EXERCISE PROMPT:
Copy out exactly the lines below that run from the one holding "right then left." to the one holding "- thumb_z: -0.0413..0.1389", keeping both of those lines and no others.

DATA FOR THE TASK:
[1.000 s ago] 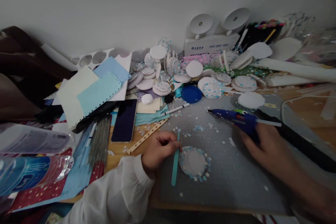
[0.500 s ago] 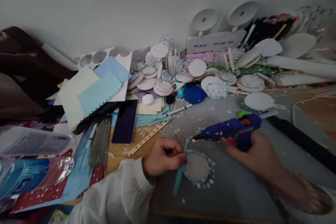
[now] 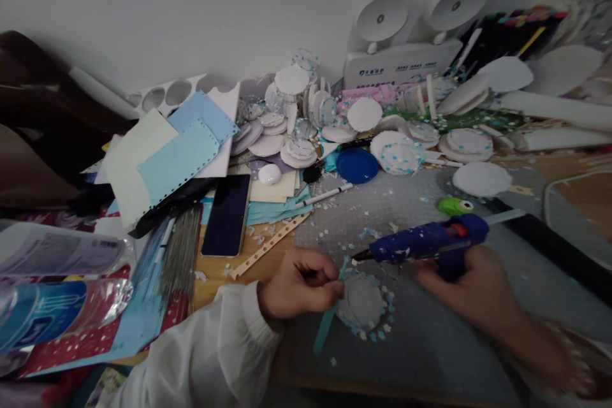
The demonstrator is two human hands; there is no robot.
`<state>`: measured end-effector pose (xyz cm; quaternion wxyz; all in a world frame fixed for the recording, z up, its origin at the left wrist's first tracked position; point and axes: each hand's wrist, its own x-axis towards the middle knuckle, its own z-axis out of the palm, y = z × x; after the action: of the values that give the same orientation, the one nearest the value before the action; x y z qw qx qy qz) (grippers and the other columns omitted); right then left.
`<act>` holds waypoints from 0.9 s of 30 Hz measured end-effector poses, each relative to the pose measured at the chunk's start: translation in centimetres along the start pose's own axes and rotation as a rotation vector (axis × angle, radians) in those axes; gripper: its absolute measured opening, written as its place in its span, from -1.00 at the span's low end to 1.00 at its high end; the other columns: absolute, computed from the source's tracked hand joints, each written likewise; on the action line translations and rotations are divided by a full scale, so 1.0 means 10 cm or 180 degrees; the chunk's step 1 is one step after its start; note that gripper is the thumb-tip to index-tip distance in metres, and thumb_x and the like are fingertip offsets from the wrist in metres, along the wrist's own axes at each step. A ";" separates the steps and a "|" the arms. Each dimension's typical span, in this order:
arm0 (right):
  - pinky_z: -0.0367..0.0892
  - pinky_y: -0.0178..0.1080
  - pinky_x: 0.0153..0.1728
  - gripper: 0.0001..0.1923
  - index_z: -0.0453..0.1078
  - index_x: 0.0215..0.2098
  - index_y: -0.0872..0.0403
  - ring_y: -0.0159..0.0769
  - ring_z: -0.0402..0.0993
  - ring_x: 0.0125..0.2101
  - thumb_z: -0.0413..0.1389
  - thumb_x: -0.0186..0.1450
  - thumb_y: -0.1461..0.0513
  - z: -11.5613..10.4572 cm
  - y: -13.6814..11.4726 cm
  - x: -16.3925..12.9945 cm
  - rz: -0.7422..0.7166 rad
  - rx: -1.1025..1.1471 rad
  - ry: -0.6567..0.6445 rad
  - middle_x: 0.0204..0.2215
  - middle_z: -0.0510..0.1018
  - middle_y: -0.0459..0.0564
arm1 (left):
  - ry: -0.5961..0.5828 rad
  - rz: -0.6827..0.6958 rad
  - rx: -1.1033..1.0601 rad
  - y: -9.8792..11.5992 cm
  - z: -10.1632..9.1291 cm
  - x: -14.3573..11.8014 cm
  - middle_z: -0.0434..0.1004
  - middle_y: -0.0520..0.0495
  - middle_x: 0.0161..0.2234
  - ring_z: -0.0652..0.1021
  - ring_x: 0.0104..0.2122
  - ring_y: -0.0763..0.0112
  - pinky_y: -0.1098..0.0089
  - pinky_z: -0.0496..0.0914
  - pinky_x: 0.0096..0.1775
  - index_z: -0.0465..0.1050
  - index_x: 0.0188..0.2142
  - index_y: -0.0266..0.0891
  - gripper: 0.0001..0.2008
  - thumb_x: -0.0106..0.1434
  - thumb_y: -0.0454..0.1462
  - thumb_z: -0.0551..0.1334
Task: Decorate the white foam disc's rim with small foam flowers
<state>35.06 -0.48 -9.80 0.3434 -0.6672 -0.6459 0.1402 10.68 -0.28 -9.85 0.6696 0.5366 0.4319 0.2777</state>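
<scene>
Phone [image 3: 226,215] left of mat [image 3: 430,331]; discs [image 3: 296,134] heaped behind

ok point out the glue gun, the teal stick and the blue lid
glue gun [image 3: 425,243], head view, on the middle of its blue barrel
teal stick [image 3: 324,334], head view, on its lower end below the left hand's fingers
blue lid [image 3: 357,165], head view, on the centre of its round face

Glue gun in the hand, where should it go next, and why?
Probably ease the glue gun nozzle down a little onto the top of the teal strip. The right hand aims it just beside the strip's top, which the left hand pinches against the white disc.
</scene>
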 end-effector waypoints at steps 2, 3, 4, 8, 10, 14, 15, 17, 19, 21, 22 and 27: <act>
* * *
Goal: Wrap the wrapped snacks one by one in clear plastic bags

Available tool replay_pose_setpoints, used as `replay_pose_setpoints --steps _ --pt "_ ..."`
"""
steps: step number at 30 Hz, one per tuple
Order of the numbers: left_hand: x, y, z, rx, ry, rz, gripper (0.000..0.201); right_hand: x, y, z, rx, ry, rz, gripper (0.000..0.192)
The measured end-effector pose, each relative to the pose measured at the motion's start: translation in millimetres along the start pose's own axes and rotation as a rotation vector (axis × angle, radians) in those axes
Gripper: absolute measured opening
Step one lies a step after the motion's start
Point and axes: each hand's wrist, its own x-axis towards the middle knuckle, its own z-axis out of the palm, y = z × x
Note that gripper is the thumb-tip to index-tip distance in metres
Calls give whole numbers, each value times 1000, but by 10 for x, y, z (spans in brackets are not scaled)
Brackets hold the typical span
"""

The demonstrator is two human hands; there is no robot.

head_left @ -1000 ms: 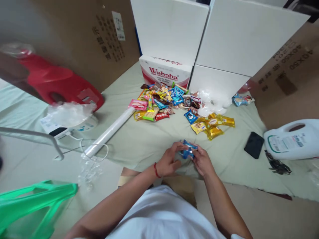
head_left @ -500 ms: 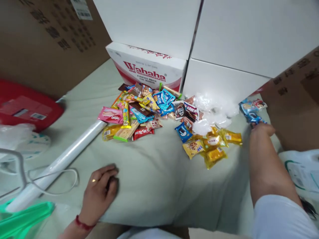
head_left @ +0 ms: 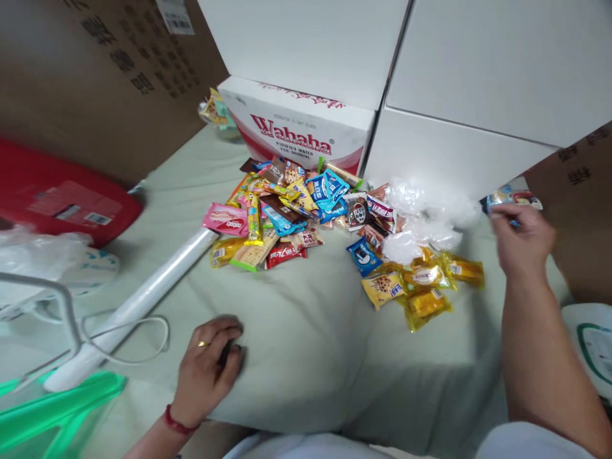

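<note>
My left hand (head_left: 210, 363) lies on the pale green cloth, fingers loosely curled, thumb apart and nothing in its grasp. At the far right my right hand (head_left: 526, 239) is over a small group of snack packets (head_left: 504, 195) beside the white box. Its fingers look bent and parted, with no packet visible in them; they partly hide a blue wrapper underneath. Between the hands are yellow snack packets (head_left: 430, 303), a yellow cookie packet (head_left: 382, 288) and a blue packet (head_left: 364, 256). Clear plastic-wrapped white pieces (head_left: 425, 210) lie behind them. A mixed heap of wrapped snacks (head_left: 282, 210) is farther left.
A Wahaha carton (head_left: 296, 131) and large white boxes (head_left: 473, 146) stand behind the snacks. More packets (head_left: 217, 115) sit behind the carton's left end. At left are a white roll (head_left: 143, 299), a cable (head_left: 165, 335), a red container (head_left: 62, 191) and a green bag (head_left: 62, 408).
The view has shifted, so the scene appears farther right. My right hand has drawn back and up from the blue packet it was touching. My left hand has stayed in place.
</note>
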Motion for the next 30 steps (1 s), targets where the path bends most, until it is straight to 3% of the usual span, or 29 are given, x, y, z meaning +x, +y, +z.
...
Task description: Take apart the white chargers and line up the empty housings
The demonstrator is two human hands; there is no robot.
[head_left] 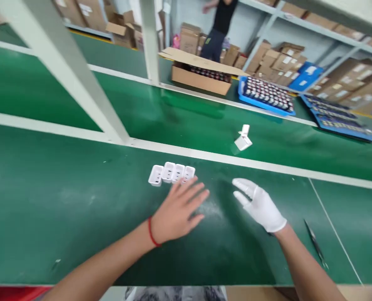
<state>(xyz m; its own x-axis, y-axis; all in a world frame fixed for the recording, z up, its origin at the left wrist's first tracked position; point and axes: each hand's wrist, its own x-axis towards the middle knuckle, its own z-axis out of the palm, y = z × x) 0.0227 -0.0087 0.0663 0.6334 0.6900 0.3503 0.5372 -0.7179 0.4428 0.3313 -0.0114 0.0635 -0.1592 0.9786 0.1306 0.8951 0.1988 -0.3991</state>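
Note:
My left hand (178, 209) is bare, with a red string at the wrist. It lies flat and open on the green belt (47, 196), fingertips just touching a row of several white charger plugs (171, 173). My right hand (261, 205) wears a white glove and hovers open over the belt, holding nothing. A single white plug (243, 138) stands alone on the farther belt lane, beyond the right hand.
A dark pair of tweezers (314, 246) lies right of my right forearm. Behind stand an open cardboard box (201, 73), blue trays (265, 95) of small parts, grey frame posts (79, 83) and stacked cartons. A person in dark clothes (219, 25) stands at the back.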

RESPONSE:
`<state>`: measured end-effector pose (xyz cm; quaternion wxyz; all in a world frame fixed for the recording, z up, its origin at the left wrist's first tracked position; point and axes: each hand's wrist, its own x-axis towards the middle knuckle, its own z-axis out of the palm, y = z × x; after the action: of the values that give the same orientation, the one nearest the value before the action; x y z qw qx qy qz) (grippers and the other columns omitted); right then left.
`<act>` holds waypoints from 0.9 s of 30 Hz measured end-effector poses, each relative to the pose measured at the chunk's start: translation in centimetres along the start pose's own axes and rotation as a rotation vector (axis × angle, radians) in those axes; gripper: its absolute measured opening, written as its place in its span, from -1.00 at the span's low end to 1.00 at its high end; the other columns: absolute, computed from the source's tracked hand joints, each written likewise; on the action line translations and rotations are divided by a full scale, so 1.0 means 10 cm or 180 degrees; the chunk's step 1 is one step after its start; note that gripper is the thumb-tip to index-tip distance in metres, and thumb_x and the like are fingertip offsets from the wrist in metres, along the wrist's own axes at each step. A ";" separates the steps and a "|" the arms. Each dimension's typical span, in this order:
arm0 (right):
  - pinky_z: -0.0367..0.0892
  - pinky_y: -0.0178..0.1080
  - pinky_x: 0.0153..0.1728
  - gripper: 0.0001..0.1923
  - index_z: -0.0453..0.1078
  - index_x: 0.0215..0.2098
  - index_y: -0.0872..0.0403
  - ring_y: -0.0159..0.0769
  - ring_z: -0.0402..0.0993
  - ring_x: 0.0125..0.2101
  - thumb_z: -0.0413..0.1389

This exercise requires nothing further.